Repeat every line below exactly, word for word.

╭──

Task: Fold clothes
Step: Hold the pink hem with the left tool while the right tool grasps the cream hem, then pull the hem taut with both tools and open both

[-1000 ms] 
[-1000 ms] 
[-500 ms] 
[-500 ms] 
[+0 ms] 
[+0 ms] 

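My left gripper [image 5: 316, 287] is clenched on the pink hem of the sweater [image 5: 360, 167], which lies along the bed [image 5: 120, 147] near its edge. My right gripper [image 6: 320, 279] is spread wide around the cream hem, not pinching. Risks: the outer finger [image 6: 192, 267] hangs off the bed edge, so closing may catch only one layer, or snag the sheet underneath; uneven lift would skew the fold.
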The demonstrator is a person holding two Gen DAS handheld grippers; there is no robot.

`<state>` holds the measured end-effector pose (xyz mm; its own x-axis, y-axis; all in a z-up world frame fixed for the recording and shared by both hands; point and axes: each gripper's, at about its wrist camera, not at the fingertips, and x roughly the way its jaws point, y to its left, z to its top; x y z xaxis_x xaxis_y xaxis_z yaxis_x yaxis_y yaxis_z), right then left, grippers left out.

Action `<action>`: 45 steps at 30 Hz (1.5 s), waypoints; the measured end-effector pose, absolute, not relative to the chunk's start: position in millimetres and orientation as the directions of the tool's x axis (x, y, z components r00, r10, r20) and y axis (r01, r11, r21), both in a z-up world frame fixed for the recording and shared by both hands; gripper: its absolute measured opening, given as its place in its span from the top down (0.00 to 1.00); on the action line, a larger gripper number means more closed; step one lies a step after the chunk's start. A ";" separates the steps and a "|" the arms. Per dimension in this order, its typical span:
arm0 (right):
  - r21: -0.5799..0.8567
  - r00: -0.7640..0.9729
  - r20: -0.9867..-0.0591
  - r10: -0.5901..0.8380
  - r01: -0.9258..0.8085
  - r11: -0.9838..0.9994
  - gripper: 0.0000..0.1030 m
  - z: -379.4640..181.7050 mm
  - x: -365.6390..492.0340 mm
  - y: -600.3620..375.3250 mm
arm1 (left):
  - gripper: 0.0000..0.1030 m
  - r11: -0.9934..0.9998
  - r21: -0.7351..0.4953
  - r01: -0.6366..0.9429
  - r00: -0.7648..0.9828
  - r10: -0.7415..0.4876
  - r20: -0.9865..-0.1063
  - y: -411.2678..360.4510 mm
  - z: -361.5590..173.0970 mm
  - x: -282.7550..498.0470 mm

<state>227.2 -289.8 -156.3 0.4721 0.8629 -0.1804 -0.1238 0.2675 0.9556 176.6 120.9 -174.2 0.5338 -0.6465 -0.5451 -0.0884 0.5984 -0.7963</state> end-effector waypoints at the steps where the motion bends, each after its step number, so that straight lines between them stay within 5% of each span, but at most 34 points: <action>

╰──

Written answer:
Task: Fold clothes
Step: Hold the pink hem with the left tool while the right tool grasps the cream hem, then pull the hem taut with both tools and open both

[-1000 ms] 
[-1000 ms] 
[-500 ms] 
[-500 ms] 
[+0 ms] 
[+0 ms] 

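My left gripper [image 5: 316, 287] is clenched on the pink hem of the sweater [image 5: 360, 167], which lies along the bed [image 5: 120, 147] near its edge. My right gripper [image 6: 320, 279] is spread wide around the cream hem, not pinching. Risks: the outer finger [image 6: 192, 267] hangs off the bed edge, so closing may catch only one layer, or snag the sheet underneath; uneven lift would skew the fold.
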The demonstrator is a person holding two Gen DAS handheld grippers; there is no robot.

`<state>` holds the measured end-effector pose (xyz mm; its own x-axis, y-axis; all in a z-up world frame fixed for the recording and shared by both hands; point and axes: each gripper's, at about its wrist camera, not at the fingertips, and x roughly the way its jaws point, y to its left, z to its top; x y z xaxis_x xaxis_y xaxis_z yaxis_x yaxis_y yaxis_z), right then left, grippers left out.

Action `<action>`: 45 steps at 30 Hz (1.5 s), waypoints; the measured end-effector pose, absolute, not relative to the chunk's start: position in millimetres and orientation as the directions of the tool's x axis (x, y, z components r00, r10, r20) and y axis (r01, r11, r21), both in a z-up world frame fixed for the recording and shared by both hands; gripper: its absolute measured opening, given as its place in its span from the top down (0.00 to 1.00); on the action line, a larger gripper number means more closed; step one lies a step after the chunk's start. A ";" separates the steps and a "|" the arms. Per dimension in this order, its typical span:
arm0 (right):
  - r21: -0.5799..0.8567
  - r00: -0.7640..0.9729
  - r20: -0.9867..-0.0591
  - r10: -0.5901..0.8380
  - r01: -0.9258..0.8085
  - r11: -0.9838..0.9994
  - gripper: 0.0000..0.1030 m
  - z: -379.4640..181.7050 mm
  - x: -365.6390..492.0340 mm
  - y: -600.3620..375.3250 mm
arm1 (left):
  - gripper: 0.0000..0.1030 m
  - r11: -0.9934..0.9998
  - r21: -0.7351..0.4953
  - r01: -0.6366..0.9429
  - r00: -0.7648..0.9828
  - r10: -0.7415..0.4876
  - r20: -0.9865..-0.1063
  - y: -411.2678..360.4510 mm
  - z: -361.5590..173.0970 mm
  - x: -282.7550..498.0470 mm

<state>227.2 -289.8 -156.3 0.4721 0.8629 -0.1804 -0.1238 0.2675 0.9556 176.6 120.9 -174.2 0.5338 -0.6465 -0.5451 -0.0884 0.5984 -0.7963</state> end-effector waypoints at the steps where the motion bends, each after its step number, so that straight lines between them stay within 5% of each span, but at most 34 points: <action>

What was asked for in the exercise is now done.